The requirements aren’t based educational needs, they are based on being able to fund the language departments. In college, a language professor talked about how recently his language department got the college to agree to make it a requirement to extend the number of terms of a foreign language that was required for a degree. He said this was done, because not enough students were signing up for those classes and this was a way continue to fund them. There was no educational basis for extending the requirement, it was all full of self-interests for the language department and the college, not the student.

I took French, never had a reason to use it, and have forgotten almost all of it. I took it with the hopes that I would be able to use it when traveling. I doubt in an emergency if I needed to speak in French now I could do it. I am not against teaching foreign languages, but their usefulness seems to be extremely limited. This is because everyone wants to speak English. People travel the world for pleasure and business only knowing English and repeatedly told me they don’t have a problem. So I question making it a degree requirement to take more than a term/semester of it.

Even in business now, I use Google Translate to try to be more friendly to people who speak another language, and you know what, they reply in English anyway.
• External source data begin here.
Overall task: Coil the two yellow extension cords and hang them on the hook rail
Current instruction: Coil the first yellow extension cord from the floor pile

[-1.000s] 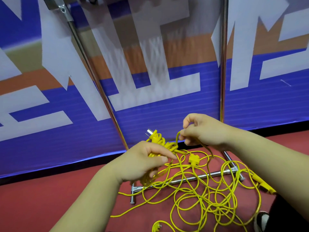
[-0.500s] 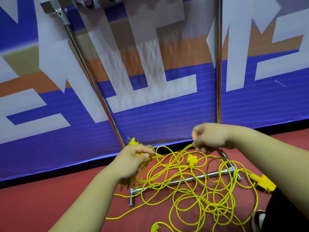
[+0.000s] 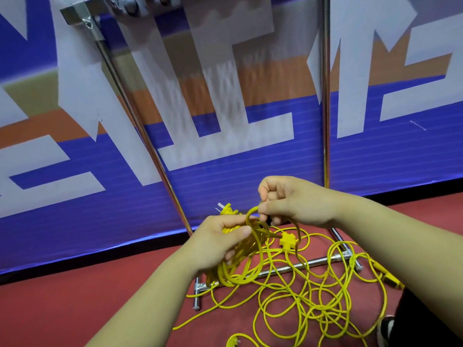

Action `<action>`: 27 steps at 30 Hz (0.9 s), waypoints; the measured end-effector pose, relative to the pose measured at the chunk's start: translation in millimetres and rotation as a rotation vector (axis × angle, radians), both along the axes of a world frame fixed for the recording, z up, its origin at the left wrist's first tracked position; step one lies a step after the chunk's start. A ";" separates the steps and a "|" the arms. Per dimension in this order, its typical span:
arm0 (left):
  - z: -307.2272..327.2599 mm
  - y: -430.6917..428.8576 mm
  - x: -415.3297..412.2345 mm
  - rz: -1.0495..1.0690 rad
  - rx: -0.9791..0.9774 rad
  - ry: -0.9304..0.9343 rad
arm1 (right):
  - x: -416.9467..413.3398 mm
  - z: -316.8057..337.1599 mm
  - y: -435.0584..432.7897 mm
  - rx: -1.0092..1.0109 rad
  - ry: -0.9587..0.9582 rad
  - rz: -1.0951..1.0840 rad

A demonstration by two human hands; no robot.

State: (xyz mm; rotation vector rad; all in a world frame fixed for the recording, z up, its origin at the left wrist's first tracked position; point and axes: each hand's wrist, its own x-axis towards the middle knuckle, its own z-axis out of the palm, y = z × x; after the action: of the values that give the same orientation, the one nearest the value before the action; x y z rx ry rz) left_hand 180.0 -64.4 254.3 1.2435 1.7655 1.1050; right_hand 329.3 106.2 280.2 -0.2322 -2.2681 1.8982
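REMOTE FEED, HEAD CAMERA: I watch a person's left hand grip a coiled bundle of yellow extension cord. The fingers are curled round the top of the loops, which hang below the palm, over the red floor. A pronged plug pokes up behind the knuckles.

The right hand, just beside and slightly above the left, pinches a single cord loop between the thumb and curled fingers. Its fingertips are folded under and I cannot see them.

The rest of the cord lies as a loose tangle on the floor, draped across the rack's chrome base bar. I cannot tell where one cord ends and the other begins. A yellow socket block sits in the tangle under the right hand. A yellow connector at the far right is half hidden behind the right forearm. A second plug is clipped by the bottom edge.

The hook rail shows only its left corner at the top of the frame, and its hooks are blurred and cut off. Two chrome uprights, the left upright leaning in the wide lens and the right upright, rise from the base in front of a blue banner with white shapes. A shoe and a dark trouser leg are partly in view at the lower right corner.
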 end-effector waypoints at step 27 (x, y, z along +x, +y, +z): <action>-18.9 -38.5 -104.1 0.968 0.436 -0.283 | -27.2 -43.7 11.4 -0.424 -0.099 -0.685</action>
State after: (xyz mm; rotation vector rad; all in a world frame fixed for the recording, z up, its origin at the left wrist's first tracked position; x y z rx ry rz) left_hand 76.0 -103.0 235.4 0.3296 1.9765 2.1672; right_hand 302.1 117.6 236.5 -1.0239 -1.4963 1.9424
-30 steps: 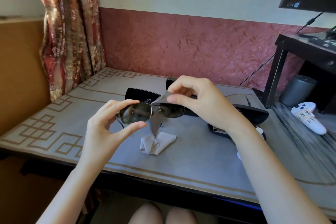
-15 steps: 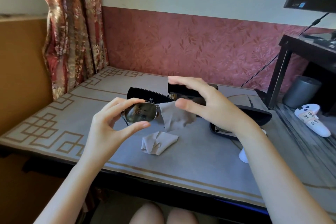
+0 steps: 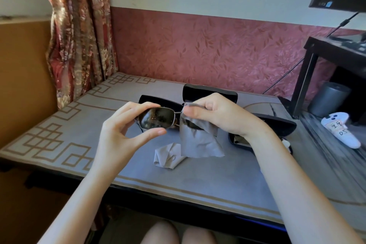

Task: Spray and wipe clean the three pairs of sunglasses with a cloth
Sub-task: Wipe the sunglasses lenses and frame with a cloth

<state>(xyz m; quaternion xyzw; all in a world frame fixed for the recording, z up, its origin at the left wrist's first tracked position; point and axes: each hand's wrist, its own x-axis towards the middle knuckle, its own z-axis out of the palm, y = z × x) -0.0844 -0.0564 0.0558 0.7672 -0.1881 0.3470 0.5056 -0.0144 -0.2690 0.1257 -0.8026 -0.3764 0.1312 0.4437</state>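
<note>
My left hand (image 3: 120, 134) pinches the left lens of a pair of metal-framed sunglasses (image 3: 157, 118) between thumb and fingers, held above the table. My right hand (image 3: 219, 115) pinches a grey cloth (image 3: 200, 140) over the right lens, which the cloth hides. The cloth's free end hangs down. A second grey cloth (image 3: 168, 156) lies crumpled on the table beneath. Black glasses cases (image 3: 210, 91) stand open behind my hands, and another open case (image 3: 277, 127) lies to the right, holding dark sunglasses. No spray bottle is clearly visible.
The grey table (image 3: 198, 182) with gold trim runs to a near edge over my knees. A red curtain (image 3: 79, 31) hangs at the left. At the right stand a black desk (image 3: 309, 77), a grey cylinder (image 3: 328, 99) and a white game controller (image 3: 342, 128).
My right hand, open half a second ago with the cloth draped on the lens, has closed and now pinches the cloth around the right lens. The left hand keeps its hold.
</note>
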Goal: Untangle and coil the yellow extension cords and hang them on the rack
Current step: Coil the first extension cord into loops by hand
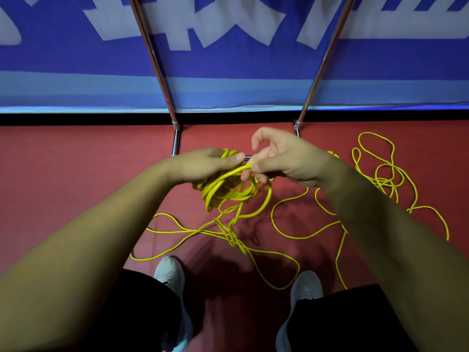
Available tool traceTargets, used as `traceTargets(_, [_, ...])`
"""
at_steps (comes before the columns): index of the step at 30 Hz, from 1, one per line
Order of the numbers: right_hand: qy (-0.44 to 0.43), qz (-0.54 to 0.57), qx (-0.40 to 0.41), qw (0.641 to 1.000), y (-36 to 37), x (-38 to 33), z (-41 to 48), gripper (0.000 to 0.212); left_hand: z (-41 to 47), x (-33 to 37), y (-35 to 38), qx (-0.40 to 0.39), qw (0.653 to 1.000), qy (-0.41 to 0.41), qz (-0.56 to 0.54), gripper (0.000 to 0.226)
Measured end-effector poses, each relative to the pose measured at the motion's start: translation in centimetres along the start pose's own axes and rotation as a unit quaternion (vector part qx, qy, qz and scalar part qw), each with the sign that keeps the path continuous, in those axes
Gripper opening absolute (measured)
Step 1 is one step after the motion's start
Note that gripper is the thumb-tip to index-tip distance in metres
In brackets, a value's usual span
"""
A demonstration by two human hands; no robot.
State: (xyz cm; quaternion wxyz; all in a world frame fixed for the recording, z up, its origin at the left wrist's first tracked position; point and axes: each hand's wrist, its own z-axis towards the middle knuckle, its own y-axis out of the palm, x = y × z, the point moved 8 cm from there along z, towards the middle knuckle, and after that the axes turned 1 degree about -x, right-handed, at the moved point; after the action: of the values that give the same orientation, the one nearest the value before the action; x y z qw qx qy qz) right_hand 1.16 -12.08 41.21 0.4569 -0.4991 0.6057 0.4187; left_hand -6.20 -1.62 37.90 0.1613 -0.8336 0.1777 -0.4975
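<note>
The left hand (208,165) grips a coil (228,191) of yellow cord, with its fingers curled round the bunch. The right hand (291,158) is just beside it at 3 o'clock. It pinches the top loop (228,175) with thumb and finger, and its other fingers are lifted and spread.

The top loop runs across between the two hands, from 9 o'clock to 3 o'clock. The coil hangs under the left hand, so that hand is nearer to it.

Some strands drop from the coil to 6 o'clock, down to a tangle (232,237) on the red floor (76,161). More loose cord (380,174) lies in big loops at 4 o'clock from the hands, well apart from the coil. The rack (158,64) stands at 12 o'clock, behind the hands. No cord hangs on the part that shows.

The next move is likely to lay this loop on the coil, then pull more cord up from 6 o'clock. The tangle there could snag.
</note>
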Motion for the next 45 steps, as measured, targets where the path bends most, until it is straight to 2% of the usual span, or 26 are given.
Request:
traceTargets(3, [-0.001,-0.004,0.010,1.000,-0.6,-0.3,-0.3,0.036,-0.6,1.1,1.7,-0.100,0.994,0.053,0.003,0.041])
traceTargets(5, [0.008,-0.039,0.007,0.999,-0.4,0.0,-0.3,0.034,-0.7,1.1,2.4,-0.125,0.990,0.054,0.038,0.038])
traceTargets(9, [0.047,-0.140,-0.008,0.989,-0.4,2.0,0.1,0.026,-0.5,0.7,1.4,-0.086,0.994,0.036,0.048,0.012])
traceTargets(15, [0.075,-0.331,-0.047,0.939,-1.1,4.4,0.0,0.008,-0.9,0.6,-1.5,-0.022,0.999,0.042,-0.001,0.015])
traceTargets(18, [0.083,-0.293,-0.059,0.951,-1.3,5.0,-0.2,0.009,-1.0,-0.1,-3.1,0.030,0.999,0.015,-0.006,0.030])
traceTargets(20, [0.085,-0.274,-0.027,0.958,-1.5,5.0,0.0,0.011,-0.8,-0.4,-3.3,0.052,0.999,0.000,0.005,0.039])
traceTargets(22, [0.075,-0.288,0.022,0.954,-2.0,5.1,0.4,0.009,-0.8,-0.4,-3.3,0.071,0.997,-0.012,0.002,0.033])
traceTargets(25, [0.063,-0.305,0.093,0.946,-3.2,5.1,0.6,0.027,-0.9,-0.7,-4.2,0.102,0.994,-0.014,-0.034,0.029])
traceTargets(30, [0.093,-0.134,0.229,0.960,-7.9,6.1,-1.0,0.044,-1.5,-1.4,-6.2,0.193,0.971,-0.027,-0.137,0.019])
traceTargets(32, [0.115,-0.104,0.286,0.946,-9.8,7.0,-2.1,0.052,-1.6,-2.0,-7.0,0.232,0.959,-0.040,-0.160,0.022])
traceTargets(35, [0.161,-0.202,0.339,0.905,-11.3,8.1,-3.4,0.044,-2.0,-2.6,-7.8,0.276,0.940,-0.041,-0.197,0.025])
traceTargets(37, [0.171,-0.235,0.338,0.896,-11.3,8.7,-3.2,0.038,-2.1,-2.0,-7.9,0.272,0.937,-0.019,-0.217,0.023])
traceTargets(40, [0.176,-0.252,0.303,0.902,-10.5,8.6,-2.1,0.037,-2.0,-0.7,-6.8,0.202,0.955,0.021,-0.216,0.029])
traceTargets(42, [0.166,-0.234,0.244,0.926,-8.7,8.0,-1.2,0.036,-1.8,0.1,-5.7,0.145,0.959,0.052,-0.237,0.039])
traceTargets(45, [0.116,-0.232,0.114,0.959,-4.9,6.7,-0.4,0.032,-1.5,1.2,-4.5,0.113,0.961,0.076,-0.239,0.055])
Again, I’m not saying it shouldn’t be taught, but considering how many courses are required in your major already in college I don’t see it being necessary to require a year of it.

The other thing which is overlooked, is that if you didn’t have the language in high school, it makes it much harder to learn in college.

Oftentimes, the high school school may “require” something that the state doesn’t. In that case, the school can’t actually force the student to take the course. If mom/dad goes in and says Johnny ain’t taking Spanish, then Johnny ain’t taking Spanish.

Now if Johnny tries to get into a 4-year university, he may come to regret not taking Spanish since foreign language is a pretty common admissions requirement.

English-speaking Canadians study French at school for 12 years. When they graduate, they can’t even order a doughnut at Tim Hortons in Quebec.

My grandmother instilled a love of learning languages into me that I still have. She was a traveler and believed in the politeness of learning the language prior to visiting. She had a treasure trove of coins from around the world that I would paw through whenever we visited.

Did you take a language in high school?
I was a major polyglot in high school, in fact I was upset I couldn’t fit more languages into my time there. In my senior year I was in:
German 4
Spanish 4
French 4
Japanese 1
AP English
(Our high school also offered Russian and Mandarin but I had to take science instead.)

In college I majored in German, minored in French and took a semester of Swedish.
**Do you use anything you learned? **
Yes, often. I still love to travel and will brush up on the language before I get to the tarmac.

Also, at 43, I’m still learning new languages. In preparation for a trip to Prague, I’ve been working on Czech for the last month. My only problem is with patience. I can’t stick in my brain fast enough and my pronunciation skills are a bit lacking (I’ve told my husband that we can have three or five of something but never four. Four=čtyři and is something my tongue is completely rejecting.)

To me, learning a foreign language as an adult, since I didn’t start learning them until I was 15, is like learning a new puzzle. Finding how the pieces fit, decoding idioms and declensions, that’s all part of the fun. Your fun miles may vary.